Aşağıdaki sözler, Mustafa Kemal'in bu cephesiniortaya koyan vesikalardan bir kaçıdır.
"Bolşevizme gelince, onun bize nüfuz etmesini önleyen dinimiz, ananelerimiz ve sosyal bünyemiz göz önüne alınırsa, bu doktrinin memleketimizde hiçbir şansı olmadığı anlaşılır.... İçtimâi nokta-i nazardan dini kaidelerimiz bizi boşevikliği kabul etmekten alıkoymaktadır. Hatta Türk milleti, lüzumu halinde ona karşı savaşmaya hazırdır."

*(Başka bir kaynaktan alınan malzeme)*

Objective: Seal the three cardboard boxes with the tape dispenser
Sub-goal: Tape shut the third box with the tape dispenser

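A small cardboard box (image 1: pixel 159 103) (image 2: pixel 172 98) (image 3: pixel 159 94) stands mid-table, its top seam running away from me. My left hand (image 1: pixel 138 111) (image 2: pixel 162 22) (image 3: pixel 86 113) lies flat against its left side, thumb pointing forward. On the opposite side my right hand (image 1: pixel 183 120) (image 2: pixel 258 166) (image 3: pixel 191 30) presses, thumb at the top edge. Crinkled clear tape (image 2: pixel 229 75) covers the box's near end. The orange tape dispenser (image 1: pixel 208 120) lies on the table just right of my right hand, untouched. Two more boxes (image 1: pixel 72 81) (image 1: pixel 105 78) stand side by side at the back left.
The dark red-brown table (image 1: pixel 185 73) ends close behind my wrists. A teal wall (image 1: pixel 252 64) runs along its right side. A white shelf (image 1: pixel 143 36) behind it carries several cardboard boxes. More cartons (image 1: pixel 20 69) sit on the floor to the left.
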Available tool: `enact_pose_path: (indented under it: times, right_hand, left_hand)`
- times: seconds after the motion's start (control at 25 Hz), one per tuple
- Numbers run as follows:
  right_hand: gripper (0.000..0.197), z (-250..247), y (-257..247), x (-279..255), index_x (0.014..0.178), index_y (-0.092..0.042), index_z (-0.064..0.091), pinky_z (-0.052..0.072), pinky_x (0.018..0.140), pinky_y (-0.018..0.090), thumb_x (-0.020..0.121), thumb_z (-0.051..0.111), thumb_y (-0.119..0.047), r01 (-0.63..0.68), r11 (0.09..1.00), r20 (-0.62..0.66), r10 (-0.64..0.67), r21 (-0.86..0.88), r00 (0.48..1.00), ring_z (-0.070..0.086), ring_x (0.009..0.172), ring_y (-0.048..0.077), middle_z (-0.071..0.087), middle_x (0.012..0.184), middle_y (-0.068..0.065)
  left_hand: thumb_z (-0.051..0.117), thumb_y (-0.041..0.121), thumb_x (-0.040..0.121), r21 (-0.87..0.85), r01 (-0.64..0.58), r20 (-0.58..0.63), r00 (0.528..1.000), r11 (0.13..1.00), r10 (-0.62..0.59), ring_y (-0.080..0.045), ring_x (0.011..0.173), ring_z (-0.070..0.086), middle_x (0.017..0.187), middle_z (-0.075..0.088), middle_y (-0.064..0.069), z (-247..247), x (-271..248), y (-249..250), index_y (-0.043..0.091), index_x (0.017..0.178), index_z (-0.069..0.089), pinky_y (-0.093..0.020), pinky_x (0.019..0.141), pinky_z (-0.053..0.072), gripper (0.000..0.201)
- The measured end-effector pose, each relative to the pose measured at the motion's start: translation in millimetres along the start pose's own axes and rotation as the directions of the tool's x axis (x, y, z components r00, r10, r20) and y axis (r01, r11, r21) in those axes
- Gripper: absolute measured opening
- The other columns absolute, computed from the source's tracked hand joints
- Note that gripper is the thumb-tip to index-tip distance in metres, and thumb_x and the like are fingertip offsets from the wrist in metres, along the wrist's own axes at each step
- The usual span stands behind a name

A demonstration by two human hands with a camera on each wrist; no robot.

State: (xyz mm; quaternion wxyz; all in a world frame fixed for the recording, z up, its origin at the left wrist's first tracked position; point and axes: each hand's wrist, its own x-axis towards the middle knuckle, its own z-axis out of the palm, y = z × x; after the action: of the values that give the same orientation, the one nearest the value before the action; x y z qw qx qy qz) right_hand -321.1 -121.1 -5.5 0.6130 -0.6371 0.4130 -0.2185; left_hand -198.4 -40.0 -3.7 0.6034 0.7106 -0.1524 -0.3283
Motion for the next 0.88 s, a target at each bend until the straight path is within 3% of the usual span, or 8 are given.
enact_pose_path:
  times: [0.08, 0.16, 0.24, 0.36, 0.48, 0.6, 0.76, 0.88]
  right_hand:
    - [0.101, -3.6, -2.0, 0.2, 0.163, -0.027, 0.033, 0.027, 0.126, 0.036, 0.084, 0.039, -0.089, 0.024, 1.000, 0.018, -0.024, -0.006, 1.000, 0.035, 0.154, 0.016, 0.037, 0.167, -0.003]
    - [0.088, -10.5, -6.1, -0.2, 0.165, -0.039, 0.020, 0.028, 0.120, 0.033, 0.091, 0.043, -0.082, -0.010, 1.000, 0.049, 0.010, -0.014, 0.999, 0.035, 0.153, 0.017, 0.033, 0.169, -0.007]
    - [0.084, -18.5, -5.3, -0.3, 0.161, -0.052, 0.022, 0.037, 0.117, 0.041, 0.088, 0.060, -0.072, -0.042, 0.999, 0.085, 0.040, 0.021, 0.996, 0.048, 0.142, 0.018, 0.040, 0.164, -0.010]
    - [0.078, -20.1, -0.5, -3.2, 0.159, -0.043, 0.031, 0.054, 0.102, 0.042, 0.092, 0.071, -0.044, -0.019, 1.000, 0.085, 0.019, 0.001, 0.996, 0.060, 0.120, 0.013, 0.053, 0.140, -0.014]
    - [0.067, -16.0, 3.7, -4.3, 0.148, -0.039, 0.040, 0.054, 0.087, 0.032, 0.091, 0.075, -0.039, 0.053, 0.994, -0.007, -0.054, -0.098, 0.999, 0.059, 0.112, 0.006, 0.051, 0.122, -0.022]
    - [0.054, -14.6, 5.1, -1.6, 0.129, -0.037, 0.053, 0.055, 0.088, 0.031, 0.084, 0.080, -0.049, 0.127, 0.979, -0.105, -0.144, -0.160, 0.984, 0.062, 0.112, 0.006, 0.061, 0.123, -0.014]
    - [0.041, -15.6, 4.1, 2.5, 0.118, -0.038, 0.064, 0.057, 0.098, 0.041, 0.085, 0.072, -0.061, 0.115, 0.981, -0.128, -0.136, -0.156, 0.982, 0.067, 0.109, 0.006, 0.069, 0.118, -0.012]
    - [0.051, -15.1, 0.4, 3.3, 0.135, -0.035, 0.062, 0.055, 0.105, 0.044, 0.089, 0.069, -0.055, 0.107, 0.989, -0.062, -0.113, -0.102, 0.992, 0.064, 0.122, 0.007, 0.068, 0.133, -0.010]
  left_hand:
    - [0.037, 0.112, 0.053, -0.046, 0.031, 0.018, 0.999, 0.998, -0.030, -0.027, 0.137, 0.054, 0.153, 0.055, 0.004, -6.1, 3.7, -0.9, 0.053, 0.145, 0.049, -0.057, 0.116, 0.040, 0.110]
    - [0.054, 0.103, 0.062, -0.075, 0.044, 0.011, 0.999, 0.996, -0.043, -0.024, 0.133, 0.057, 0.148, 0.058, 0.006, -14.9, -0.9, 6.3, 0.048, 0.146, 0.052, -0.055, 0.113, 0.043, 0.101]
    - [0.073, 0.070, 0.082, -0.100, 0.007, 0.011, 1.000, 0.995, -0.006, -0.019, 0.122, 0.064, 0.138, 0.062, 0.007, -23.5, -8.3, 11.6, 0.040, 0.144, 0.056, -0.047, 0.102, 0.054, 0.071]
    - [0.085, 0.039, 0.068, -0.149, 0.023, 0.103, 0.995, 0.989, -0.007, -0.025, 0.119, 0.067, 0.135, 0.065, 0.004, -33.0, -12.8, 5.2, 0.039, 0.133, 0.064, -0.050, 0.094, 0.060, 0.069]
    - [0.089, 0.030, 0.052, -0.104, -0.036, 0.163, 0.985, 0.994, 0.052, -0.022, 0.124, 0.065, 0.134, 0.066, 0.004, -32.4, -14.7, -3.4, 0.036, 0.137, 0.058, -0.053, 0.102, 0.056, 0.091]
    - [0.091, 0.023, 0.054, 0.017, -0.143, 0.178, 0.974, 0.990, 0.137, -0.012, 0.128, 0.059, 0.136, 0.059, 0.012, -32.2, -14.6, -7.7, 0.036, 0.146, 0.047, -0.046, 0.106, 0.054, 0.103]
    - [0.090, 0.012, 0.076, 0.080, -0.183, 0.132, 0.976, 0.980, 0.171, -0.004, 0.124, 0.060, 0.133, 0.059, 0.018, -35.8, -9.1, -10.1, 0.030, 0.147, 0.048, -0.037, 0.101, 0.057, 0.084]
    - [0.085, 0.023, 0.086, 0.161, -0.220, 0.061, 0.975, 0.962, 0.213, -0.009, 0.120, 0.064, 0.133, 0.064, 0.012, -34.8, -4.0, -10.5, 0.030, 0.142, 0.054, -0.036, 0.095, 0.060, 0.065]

"Biz ne bolşevikiz, ne de komünist; ne biri, ne diğeri olamayız. Çünkü biz milliyetperver ve dinimize hürmetkârız."
Bu sözler, komünizmin nasıl bir insanlık dümanı korkunç ve melun bir fikir olduğunu henüz tamamen anlaşılmış yıllara aittir. Mustafa Kemal, komünizmin Türklük için nasıl bir korkunç tehlike olduğunu anladıktan sonra, ona karşı daha sert çephe almıştır. 1928 yılı Ağustosunda Eskişehir istasyonunda yaptığı tarihi konuşma bunun en açık delilidir. Bu konuşmadaki: "Türk âleminin en büyük düşmanı komünistliktir. Her göründüğü yerde ezilmeli" sözü ise Atatürk'ün komünizm düşmanlığını pek açık şekilde ortaya koymaktadır.
İşte "Atatürkçülük" denilebilecek şey, ancak, Mustafa Kemal'in benimsediği ve tatbik etmeye çalıştığı bu gibi fikirlerin, tamamen tarafsız bir şekilde tesbit edilmesiyle ortaya çıkabilir. Bu yapılmadıkça, Atatürkçülük, şimdiki gibi, âdi bir bir şekilde bir Atatürk'ü sömürme oyunu olmaktan ileri gidemiyecektir.